## [PROBLEM STATEMENT]
From the data below, please reproduce exactly everything from the line that contains "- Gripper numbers" down to the line that contains "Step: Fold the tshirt", with both ends included.

## [DATASET CONTENT]
▼
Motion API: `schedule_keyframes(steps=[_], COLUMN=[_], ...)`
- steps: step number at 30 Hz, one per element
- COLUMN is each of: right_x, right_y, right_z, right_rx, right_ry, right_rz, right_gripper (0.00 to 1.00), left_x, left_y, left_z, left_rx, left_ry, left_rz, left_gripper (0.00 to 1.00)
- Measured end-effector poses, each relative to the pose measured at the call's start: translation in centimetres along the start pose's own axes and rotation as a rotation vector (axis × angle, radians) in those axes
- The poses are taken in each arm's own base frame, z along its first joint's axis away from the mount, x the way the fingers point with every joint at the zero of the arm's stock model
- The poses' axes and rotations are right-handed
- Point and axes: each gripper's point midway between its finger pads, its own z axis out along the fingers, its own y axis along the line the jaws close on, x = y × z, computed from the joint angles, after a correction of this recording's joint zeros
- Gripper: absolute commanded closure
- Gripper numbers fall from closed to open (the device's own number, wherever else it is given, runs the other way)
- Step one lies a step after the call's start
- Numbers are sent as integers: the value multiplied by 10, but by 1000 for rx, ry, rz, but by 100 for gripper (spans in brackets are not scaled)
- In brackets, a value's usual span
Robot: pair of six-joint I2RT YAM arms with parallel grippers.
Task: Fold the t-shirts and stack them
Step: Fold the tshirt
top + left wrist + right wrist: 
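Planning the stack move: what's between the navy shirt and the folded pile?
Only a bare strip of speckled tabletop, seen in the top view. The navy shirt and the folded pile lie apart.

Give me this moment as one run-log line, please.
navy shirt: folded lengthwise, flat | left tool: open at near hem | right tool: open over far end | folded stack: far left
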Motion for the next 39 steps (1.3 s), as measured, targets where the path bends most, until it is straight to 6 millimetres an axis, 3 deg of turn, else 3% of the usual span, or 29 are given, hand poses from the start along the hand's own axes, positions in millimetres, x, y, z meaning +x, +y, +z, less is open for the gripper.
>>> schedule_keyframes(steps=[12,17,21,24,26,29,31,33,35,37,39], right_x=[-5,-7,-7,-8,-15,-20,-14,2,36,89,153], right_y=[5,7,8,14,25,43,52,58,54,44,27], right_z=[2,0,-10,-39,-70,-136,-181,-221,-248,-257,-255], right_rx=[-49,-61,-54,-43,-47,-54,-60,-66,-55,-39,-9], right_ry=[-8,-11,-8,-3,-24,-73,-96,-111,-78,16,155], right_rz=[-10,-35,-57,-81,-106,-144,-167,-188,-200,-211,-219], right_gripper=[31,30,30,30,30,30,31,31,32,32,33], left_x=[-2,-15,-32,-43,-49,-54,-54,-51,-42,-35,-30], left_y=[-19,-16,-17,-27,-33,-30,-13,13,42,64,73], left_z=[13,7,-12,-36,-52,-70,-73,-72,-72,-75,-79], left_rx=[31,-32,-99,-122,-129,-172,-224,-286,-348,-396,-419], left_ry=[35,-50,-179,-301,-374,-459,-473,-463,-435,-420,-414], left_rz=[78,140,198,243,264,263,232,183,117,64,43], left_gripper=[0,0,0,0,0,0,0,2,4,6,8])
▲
## [TASK OUTPUT]
- Gripper numbers fall from closed to open (the device's own number, wherever else it is given, runs the other way)
- Step one lies a step after the call's start
- Numbers are sent as integers: the value multiplied by 10, but by 1000 for rx, ry, rz, but by 100 for gripper (spans in brackets are not scaled)
- In brackets, a value's usual span
Robot: pair of six-joint I2RT YAM arms with parallel grippers.
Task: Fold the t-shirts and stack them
Step: Fold the tshirt

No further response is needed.